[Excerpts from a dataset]
* * * *

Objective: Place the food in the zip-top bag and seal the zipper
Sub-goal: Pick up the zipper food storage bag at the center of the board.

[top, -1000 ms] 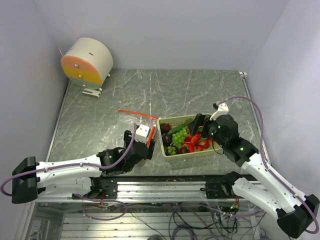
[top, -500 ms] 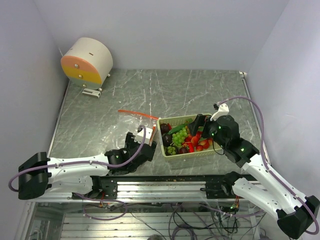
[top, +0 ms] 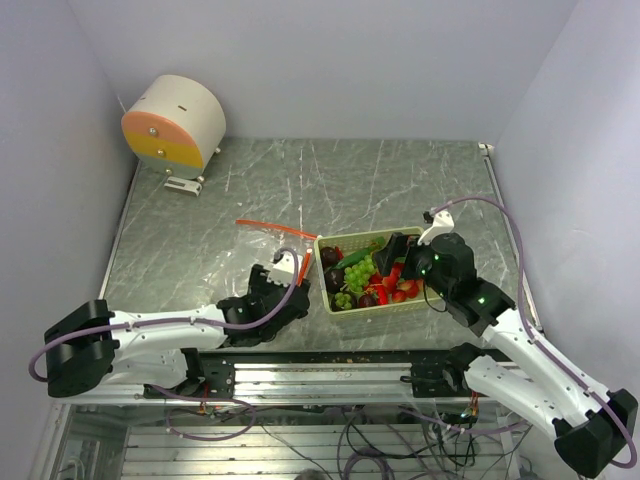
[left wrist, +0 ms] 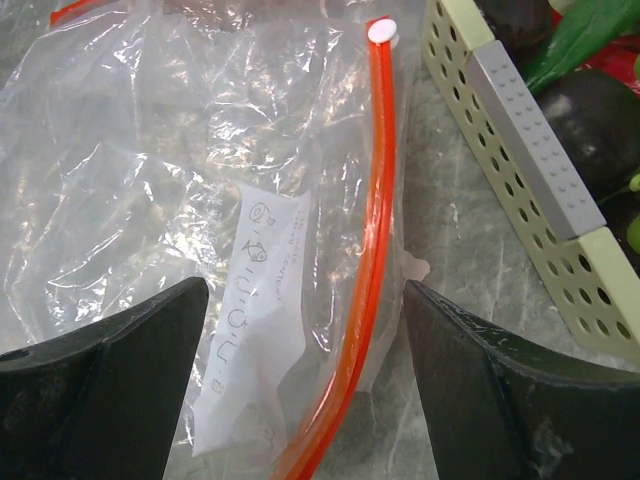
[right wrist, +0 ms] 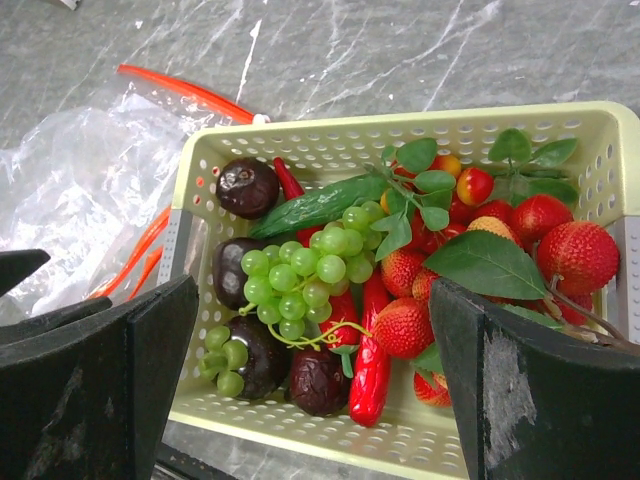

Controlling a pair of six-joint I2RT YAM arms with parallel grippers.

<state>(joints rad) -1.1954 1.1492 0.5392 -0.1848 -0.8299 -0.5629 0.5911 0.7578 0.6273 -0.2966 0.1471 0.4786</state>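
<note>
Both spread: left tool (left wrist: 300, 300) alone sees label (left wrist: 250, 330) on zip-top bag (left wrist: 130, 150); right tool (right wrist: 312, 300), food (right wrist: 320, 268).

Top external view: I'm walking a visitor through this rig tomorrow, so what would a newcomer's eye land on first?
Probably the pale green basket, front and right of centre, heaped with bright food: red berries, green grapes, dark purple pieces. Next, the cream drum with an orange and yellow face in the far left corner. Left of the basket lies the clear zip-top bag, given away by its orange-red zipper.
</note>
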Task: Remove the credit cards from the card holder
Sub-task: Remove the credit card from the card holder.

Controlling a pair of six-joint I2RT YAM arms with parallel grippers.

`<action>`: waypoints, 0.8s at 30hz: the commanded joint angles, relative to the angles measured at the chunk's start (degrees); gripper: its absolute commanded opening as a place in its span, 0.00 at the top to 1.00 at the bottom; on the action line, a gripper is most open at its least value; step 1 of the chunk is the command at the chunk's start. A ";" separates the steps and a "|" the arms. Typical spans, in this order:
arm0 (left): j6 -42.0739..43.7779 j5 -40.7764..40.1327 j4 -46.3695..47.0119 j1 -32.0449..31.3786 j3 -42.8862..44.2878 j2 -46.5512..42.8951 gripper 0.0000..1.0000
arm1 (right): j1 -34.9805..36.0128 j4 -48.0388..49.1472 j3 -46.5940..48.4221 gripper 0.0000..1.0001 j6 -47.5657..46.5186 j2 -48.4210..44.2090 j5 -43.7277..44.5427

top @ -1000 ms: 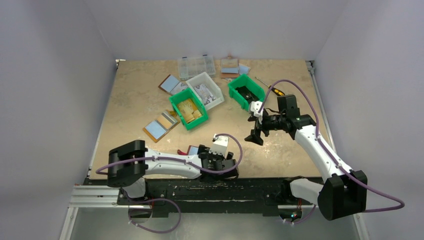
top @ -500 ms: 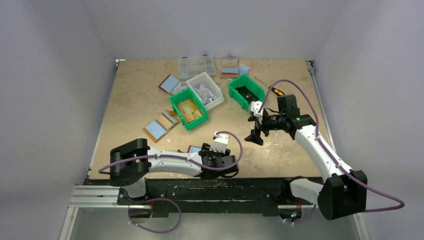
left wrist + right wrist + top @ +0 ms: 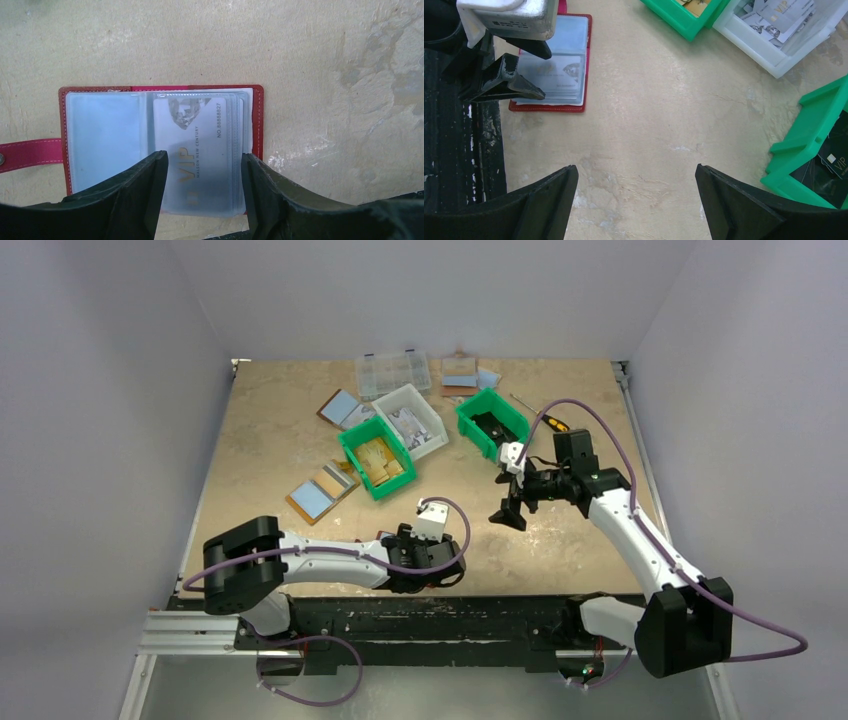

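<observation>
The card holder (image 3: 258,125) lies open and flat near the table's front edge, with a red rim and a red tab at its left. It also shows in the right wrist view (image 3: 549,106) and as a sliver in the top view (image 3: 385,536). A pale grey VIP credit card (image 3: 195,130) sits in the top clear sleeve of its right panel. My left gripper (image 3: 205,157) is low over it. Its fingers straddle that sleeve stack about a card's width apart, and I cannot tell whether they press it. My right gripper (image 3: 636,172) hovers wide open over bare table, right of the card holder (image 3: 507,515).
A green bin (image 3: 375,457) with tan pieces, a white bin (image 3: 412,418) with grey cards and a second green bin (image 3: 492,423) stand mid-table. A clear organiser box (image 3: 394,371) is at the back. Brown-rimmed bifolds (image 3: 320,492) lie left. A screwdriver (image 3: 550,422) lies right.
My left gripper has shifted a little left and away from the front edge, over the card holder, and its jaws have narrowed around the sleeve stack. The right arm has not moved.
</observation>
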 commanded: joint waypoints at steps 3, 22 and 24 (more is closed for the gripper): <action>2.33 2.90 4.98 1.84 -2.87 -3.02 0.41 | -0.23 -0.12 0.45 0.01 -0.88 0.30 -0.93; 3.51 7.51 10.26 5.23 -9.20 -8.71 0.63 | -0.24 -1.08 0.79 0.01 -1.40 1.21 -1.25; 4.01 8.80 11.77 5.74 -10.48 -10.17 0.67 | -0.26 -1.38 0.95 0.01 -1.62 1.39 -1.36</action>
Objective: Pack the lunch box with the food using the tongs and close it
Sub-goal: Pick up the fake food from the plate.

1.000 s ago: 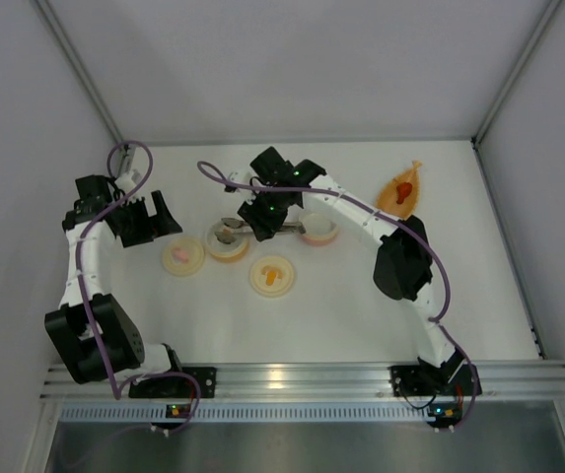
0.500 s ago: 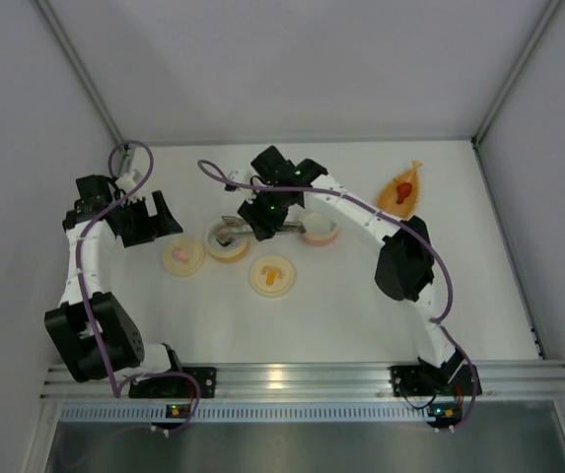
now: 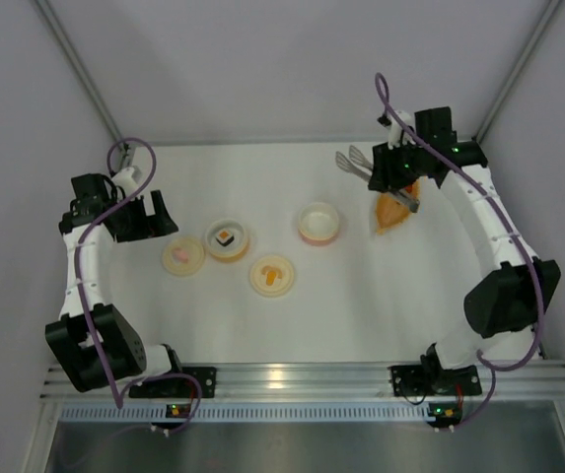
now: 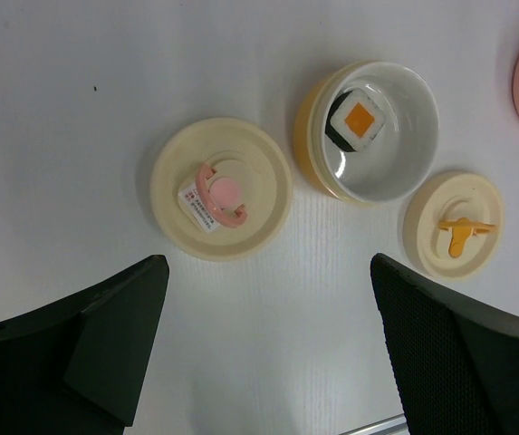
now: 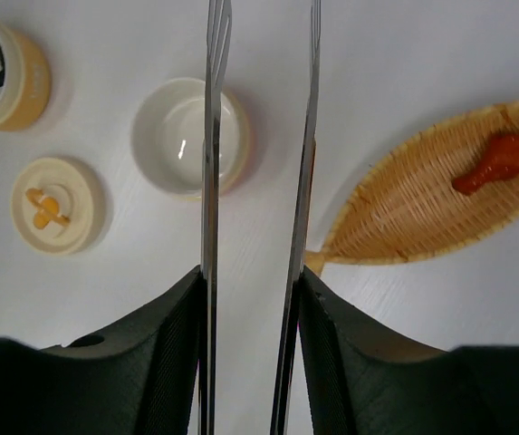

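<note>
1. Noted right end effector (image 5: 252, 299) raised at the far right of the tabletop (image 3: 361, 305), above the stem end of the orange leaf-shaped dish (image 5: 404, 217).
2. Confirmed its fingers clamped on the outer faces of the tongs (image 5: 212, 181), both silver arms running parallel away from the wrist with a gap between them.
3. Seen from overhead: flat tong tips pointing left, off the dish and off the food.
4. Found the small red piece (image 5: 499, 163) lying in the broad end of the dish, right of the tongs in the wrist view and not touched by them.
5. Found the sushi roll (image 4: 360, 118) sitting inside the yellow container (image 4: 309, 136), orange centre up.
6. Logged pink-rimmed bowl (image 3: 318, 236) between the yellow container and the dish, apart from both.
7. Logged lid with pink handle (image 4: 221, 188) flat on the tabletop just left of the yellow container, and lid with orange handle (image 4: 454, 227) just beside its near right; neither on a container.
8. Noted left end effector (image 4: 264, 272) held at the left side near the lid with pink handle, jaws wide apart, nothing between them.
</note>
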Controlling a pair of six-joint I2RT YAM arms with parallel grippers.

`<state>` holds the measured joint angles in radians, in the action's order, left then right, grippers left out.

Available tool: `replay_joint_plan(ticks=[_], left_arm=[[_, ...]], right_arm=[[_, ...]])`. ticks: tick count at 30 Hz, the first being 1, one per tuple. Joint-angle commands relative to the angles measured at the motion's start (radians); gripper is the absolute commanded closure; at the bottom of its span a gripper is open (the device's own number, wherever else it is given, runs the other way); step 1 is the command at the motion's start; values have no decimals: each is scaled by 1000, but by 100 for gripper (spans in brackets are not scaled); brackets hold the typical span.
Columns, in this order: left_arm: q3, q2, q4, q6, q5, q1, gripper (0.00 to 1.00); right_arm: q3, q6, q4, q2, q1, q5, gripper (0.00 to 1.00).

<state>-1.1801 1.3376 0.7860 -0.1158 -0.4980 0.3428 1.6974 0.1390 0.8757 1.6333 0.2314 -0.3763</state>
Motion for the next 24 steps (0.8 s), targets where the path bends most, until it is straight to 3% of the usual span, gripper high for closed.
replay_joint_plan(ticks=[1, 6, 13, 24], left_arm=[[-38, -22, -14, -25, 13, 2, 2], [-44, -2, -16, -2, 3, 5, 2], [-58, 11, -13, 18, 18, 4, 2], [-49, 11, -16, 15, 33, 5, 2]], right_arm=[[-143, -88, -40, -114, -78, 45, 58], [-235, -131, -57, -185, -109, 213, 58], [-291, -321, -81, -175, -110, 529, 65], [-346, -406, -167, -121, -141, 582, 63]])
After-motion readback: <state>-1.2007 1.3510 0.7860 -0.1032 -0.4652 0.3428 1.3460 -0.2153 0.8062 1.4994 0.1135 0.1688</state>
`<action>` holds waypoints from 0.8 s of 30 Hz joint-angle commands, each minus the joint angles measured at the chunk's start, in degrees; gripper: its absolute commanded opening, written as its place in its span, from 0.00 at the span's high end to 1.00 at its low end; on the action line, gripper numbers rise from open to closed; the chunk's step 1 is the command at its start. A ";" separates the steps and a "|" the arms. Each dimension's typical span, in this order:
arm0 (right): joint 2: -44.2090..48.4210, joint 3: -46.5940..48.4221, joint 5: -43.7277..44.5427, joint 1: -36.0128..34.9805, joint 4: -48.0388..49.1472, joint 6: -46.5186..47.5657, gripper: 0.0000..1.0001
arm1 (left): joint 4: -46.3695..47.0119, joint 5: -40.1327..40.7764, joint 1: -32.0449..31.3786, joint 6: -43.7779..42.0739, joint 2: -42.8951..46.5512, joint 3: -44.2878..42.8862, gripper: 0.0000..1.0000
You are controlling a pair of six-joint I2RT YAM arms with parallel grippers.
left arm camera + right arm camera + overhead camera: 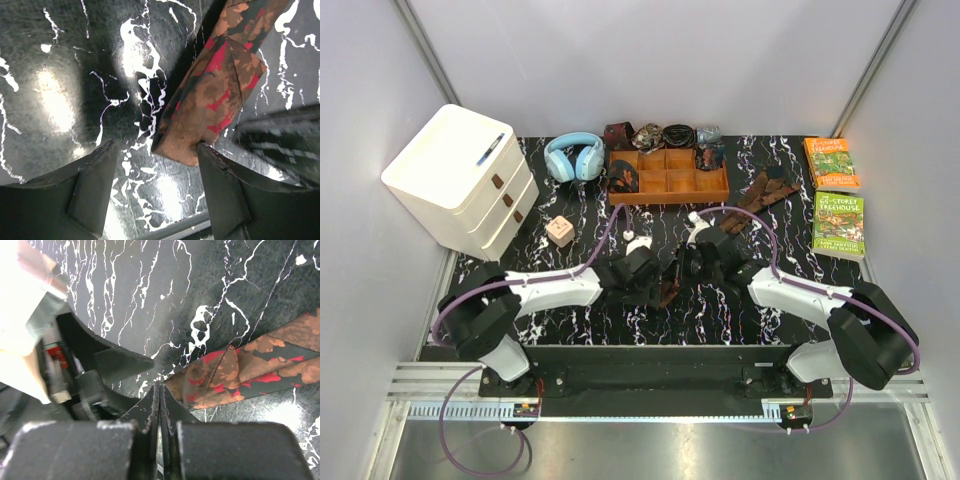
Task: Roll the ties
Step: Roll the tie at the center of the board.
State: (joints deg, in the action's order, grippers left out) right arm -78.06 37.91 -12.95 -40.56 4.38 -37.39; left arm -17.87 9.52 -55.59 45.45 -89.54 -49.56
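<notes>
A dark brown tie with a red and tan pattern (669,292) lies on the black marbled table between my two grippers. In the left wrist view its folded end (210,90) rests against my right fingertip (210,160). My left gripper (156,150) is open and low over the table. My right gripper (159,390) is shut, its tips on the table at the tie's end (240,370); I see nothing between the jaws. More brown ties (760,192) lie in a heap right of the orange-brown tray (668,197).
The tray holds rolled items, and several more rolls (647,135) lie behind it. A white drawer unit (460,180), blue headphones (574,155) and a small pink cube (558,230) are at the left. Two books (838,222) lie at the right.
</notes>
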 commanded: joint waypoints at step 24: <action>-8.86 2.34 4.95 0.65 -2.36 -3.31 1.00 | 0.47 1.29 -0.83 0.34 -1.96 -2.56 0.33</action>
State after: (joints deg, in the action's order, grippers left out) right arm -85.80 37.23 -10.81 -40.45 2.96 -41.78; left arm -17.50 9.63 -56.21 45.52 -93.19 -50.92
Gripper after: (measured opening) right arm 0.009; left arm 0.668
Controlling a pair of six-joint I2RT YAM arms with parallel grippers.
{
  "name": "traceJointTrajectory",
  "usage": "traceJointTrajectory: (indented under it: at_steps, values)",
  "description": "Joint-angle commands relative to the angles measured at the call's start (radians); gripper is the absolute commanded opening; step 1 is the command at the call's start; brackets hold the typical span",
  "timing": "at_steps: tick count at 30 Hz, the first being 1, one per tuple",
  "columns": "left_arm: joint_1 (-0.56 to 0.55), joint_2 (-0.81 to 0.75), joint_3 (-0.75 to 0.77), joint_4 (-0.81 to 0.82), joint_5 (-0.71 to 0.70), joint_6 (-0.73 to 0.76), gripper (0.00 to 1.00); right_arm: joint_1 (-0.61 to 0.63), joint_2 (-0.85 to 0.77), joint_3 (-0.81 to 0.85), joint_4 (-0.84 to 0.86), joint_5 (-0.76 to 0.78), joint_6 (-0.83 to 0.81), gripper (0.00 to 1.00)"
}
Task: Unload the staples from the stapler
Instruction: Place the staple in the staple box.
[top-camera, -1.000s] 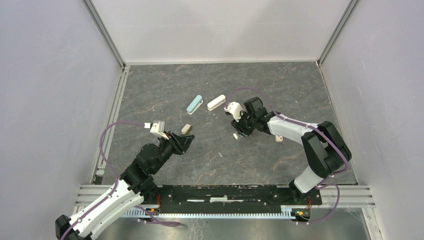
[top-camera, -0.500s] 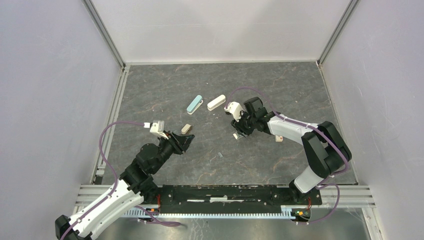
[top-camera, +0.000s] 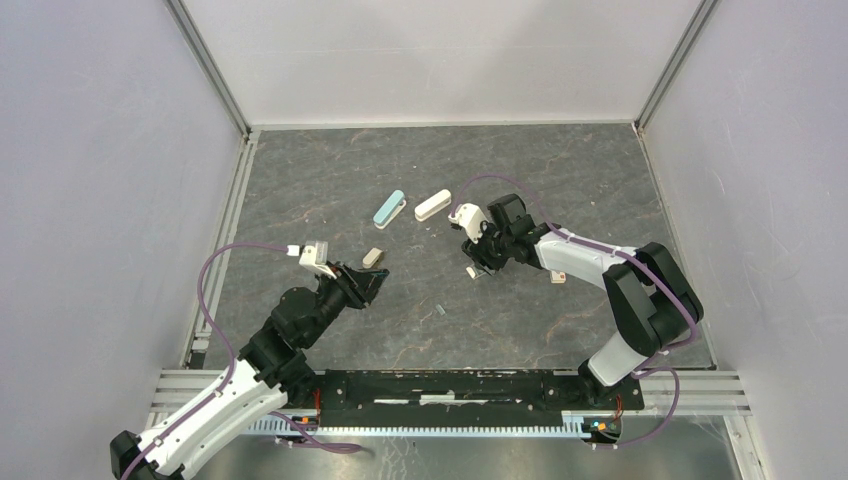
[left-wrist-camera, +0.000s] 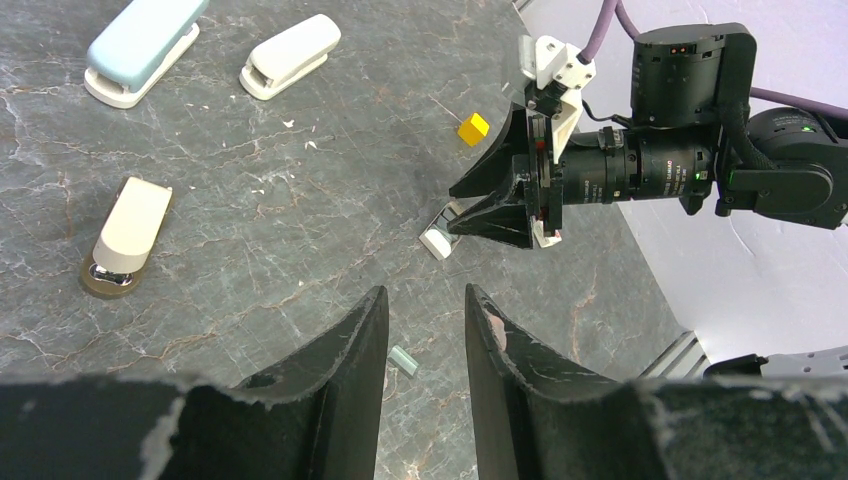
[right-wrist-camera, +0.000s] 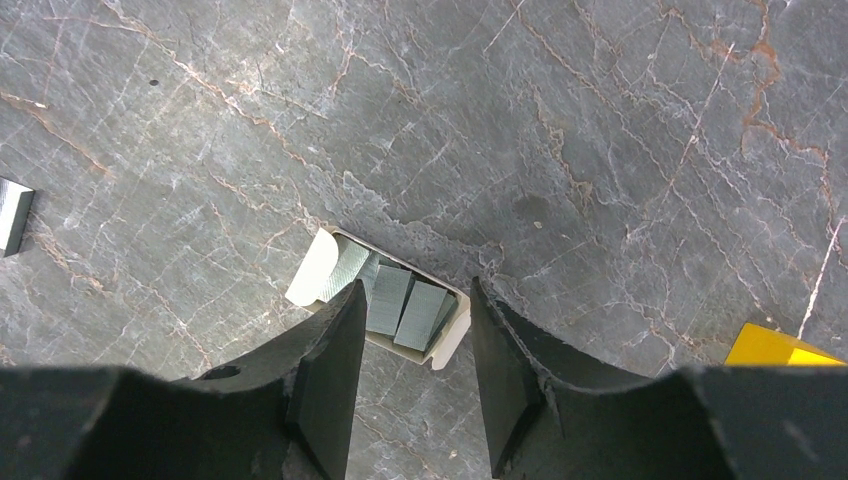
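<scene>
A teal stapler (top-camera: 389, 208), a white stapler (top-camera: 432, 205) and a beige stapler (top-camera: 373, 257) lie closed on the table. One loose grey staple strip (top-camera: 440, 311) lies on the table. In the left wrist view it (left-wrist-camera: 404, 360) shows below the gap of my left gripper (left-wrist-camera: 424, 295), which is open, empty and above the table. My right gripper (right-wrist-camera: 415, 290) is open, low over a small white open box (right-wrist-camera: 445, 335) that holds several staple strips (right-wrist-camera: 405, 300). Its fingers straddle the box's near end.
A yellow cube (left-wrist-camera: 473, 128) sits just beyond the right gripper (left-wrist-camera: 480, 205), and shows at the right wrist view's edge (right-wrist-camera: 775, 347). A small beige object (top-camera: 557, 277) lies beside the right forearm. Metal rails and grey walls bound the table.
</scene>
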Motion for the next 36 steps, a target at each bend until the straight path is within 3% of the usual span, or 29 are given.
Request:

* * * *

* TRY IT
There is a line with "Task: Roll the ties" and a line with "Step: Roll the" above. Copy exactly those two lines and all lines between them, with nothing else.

* RESPONSE TO THIS EXERCISE
Task: Roll the ties
Step: Roll the tie at the center of the board.

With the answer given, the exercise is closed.